You all seem to have a lot of sea urchins in So. Cal. Do they not have a natural predator? Wouldn't there be a great commercial market for uni, or are these not edible? I saw two kinds when I was there, light purple smallish ones and dark red wine colored larger ones. The larger dark ones seemed to hide in cracks (or create their own holes it seemed) and the light purple ones were everywhere. Wondering why we have some in Monterey but not a great abundance, sea otters eating ours, perhaps?
When you go to a protected area, like parts of Anacapa (protected = no fishing) the larger predators that eat urchins, Sheephead and Lobster, I believe, thrive and mow these things.
When you fish without discrimination, like, say, the Coronados or parts of Catalina, or parts of Anacapa, all of the urchin eaters are gone.
So urchins thrive. Especially the purps.
Urchins eat kelp holdfasts. So the Kelp is gone.
So you have acres (or miles) or urchin barren.
In move the brittle stars.
So you get acres (or miles) of creepy gold shag carpet.
Its not pretty. All you need to do is spend a day on Anacapa, do a couple of dives on each side of the island and you get a great idea of what kind of remarkable impact protecting these large predators from over fishing can have on a system.
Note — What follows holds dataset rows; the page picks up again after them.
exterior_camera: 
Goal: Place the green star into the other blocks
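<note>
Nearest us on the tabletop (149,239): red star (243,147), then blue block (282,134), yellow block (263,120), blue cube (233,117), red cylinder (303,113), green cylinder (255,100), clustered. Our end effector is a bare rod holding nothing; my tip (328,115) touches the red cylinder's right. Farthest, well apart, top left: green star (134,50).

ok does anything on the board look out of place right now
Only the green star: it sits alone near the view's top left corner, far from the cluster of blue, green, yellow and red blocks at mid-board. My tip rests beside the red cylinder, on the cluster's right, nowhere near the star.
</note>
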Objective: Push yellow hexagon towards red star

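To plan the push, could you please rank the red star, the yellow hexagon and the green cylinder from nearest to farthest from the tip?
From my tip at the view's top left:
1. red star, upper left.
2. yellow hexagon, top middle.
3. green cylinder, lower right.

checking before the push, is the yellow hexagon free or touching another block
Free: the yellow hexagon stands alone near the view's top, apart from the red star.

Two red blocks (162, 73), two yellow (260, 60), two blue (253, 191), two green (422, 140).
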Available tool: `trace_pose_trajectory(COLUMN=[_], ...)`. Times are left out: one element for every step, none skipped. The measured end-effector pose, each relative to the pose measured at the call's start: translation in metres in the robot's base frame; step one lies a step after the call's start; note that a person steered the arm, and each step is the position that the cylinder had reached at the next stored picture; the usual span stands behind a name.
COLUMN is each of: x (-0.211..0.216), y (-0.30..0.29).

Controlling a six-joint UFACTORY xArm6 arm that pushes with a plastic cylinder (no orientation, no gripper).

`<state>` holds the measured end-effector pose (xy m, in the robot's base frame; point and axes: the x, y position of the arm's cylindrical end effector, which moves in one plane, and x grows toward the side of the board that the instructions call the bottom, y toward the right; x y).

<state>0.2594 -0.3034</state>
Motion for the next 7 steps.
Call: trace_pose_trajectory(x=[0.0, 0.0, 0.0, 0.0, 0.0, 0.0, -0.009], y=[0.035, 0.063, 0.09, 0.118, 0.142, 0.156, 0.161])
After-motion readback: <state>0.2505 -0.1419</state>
On one side you get creepy gold shag carpet, the other side you get lush kelp, abalone, lobsters, large fish in abundance, and clearer water.
So yeah - we have too many urchins.
In some places.
In other places, like these protected areas, we don't have too many urchins - we have just the right amount of urchins.
You don't need to look any further than Marineland in SoCal. The Bay folks pull out zillions (and I mean many, many thousands) of urchins from this very fished spot, and they seed kelp. The kelp thrives - even in this very fished place, but only because of the emergency urchin relocation program (EURP).

If the urchins were left to do what they do in this very fished spot (read: no large sheephead, no large lobster, no real urchin eaters), it would look today like it did 4 years ago - an urchin-barren, kelpless pile of rocks.
So yeah - we got urchins.
But you have wolf eels. So there.
You have less fishing, better fishing regulations, more protected coastline, more non-commercially fished species that eat urchins (like the wolfies) and so your urchins are kept in check.